> **TASK**
All of the data should be output character for character, except the pictures.

> **DATA**
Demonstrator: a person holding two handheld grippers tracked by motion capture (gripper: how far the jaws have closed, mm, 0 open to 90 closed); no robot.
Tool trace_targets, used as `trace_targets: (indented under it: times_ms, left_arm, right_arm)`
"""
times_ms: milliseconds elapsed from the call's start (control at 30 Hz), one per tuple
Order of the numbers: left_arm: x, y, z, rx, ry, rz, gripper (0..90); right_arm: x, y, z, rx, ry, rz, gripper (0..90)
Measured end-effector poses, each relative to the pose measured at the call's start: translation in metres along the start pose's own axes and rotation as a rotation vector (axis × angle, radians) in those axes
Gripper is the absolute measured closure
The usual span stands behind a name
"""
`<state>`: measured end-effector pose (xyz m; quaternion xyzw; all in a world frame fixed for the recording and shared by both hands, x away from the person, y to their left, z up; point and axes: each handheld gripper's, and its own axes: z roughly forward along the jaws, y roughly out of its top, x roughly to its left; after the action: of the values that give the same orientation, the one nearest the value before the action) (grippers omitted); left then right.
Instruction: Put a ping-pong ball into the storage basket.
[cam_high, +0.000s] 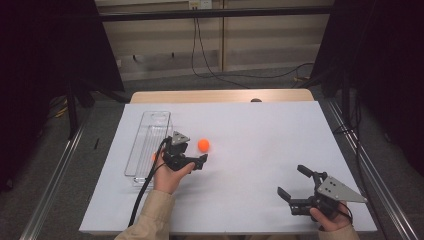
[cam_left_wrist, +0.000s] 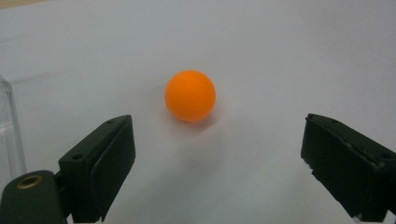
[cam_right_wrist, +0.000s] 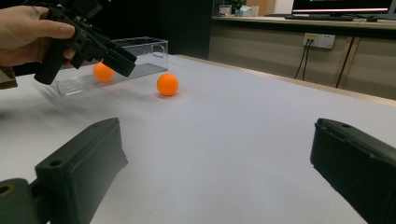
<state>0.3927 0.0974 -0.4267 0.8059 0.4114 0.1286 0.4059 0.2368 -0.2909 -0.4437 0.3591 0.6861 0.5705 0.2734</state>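
An orange ball (cam_high: 203, 145) (cam_left_wrist: 190, 95) (cam_right_wrist: 167, 84) rests on the white table sheet, just right of a clear plastic tray (cam_high: 150, 131) (cam_right_wrist: 148, 50). My left gripper (cam_high: 188, 154) (cam_left_wrist: 218, 128) hovers just short of this ball, jaws wide apart and open, the ball ahead of the pads and untouched. From the right gripper view, the left gripper (cam_right_wrist: 113, 56) hangs low over the sheet beside the tray. A second orange ball (cam_right_wrist: 103, 72) lies inside the tray. My right gripper (cam_high: 291, 180) (cam_right_wrist: 218, 130) stands open at the near right, nothing between its jaws.
The tray's clear wall (cam_left_wrist: 9, 130) stands close to the left jaw. The white sheet (cam_high: 260, 140) stretches bare between the two grippers. A cable (cam_high: 142, 192) trails from the left gripper along the sleeve. The wooden table edge (cam_high: 220, 96) runs along the back.
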Motion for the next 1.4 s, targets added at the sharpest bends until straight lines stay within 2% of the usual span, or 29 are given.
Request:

> **RESPONSE**
Demonstrator: a person holding two handheld grippers tracked by motion capture (gripper: how far the jaws have closed, mm, 0 open to 90 closed); no robot.
Tool trace_targets, used as `trace_targets: (indented under it: times_ms, left_arm, right_arm)`
"""
times_ms: milliseconds elapsed from the call's start (control at 30 Hz), one per tuple
Order of the numbers: left_arm: x, y, z, rx, ry, rz, gripper (0..90); right_arm: x, y, z, rx, ry, rz, gripper (0..90)
Measured end-effector poses, each relative to the pose measured at the call's start: translation in metres along the start pose's own axes and rotation as a rotation vector (axis × angle, radians) in those axes
Gripper is the absolute measured closure
The usual span stands behind a name
"""
`<state>`: measured end-effector pose (xyz m; quaternion xyzw; all in a world frame fixed for the recording and shared by both hands, x away from the person, y to their left, z up; point and axes: each handheld gripper's, and its own axes: z roughly forward along the jaws, y roughly out of its top, x roughly to its left; after the action: of the values that give the same orientation, the one nearest the value before the action) (grippers omitted); left then right.
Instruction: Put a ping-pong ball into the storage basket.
[cam_high, +0.000s] 
[cam_left_wrist, +0.000s] 
[cam_right_wrist, +0.000s] 
<state>0.3927 0.0974 -0.4267 0.8059 0.4114 0.1286 0.4059 0.2368 -0.2909 -0.4437 0.3591 0.6861 0.5705 0.2734</state>
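An orange ball (cam_high: 203, 145) (cam_left_wrist: 190, 95) (cam_right_wrist: 167, 84) rests on the white table sheet, just right of a clear plastic tray (cam_high: 150, 131) (cam_right_wrist: 148, 50). My left gripper (cam_high: 188, 154) (cam_left_wrist: 218, 128) hovers just short of this ball, jaws wide apart and open, the ball ahead of the pads and untouched. From the right gripper view, the left gripper (cam_right_wrist: 113, 56) hangs low over the sheet beside the tray. A second orange ball (cam_right_wrist: 103, 72) lies inside the tray. My right gripper (cam_high: 291, 180) (cam_right_wrist: 218, 130) stands open at the near right, nothing between its jaws.
The tray's clear wall (cam_left_wrist: 9, 130) stands close to the left jaw. The white sheet (cam_high: 260, 140) stretches bare between the two grippers. A cable (cam_high: 142, 192) trails from the left gripper along the sleeve. The wooden table edge (cam_high: 220, 96) runs along the back.
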Motion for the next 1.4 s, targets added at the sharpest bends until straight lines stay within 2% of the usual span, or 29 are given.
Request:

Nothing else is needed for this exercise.